Under tight budget constraints, governments are forced to radically rethink funding options, and charging more for water services is simply not a viable solution, according to Kane: “Certain water utilities, for example in Washington DC, San Francisco or Philadelphia, are experimenting with new ways of setting rates, in lieu of any federal leadership.
“By and large, across the country, many people are using less water as they’re becoming more efficient. Utilities are facing a pinch to increase their rates based on lower volumes of use, which is leading to the affordability challenge.”
While smart sensors may help save some money by allowing authorities to foresee future issues rather than dealing with the expensive results of a crisis in hindsight, the gap in funding remains and may have to be plugged, in part, by the private sector. Investors are already circling over the profits to be made from water scarcity, with funds that bet on the cost of materials in water-dependent industries already cropping up.
While many of these funds invest globally, the scarcity issue in the US is such that the largest of these, the PowerShares Water Resource Portfolio, with over $804m assets under management, is US-focused.
However, infrastructure investment may prove less attractive, according to Kane: “The challenge is where is there going to be a durable financial return for a private sector entity, given the fact that many localities are already struggling to increase the rates that they’re charging their customers.

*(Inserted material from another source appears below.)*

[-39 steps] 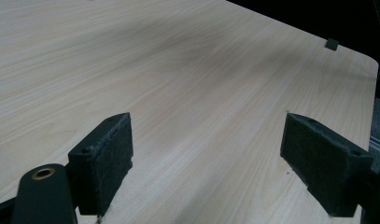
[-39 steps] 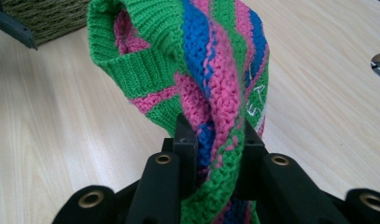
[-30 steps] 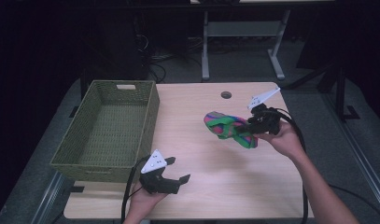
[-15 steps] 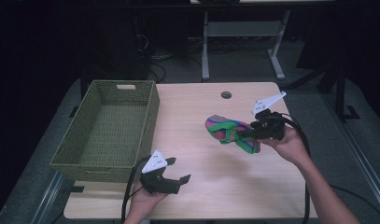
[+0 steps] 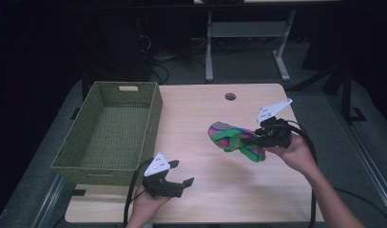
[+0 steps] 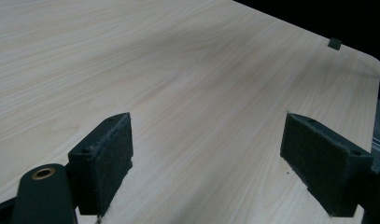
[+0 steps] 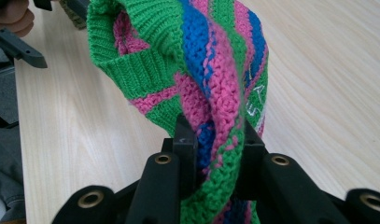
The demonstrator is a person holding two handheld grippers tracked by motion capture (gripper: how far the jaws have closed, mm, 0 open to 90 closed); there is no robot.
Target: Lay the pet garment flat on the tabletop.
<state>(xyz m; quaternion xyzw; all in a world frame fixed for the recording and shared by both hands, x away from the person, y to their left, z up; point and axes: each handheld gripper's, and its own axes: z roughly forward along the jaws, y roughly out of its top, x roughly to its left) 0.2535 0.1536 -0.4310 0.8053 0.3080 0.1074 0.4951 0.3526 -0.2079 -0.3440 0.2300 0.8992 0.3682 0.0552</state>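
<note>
Basket (image 5: 110, 130) bare; sock (image 5: 234, 140) in R claw (image 5: 250, 141).

Left gripper (image 5: 180, 181): black body, two blunt black jaws, white three-cornered plate on top with small dark dots.
Left pads (image 6: 114, 148): dark, felt-like, rectangular, set on black blocks; brass-ringed hole low on one jaw arm.
Left cable (image 5: 130, 199): black, looped.
Right gripper (image 5: 250, 141): black, boxy, with the same white plate, dotted.
Right jaw arms (image 7: 162, 186): black, rounded, brass-ringed holes.
Right cable (image 5: 311, 147): black, thick.
Forearms: bare, no sleeves in sight.
</note>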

“A lot of these projects are untested, from a long-term perspective, on how they pay off, so it does require a bit of ingenuity and experimentation on the part of cities to take on those projects, rather than continually investing in traditional grey infrastructure.”
The water shortage problem may be stemmed for a few generations if global industry can adapt to using wastewater, but in the meantime this solution and the finance to implement it seem oceans apart.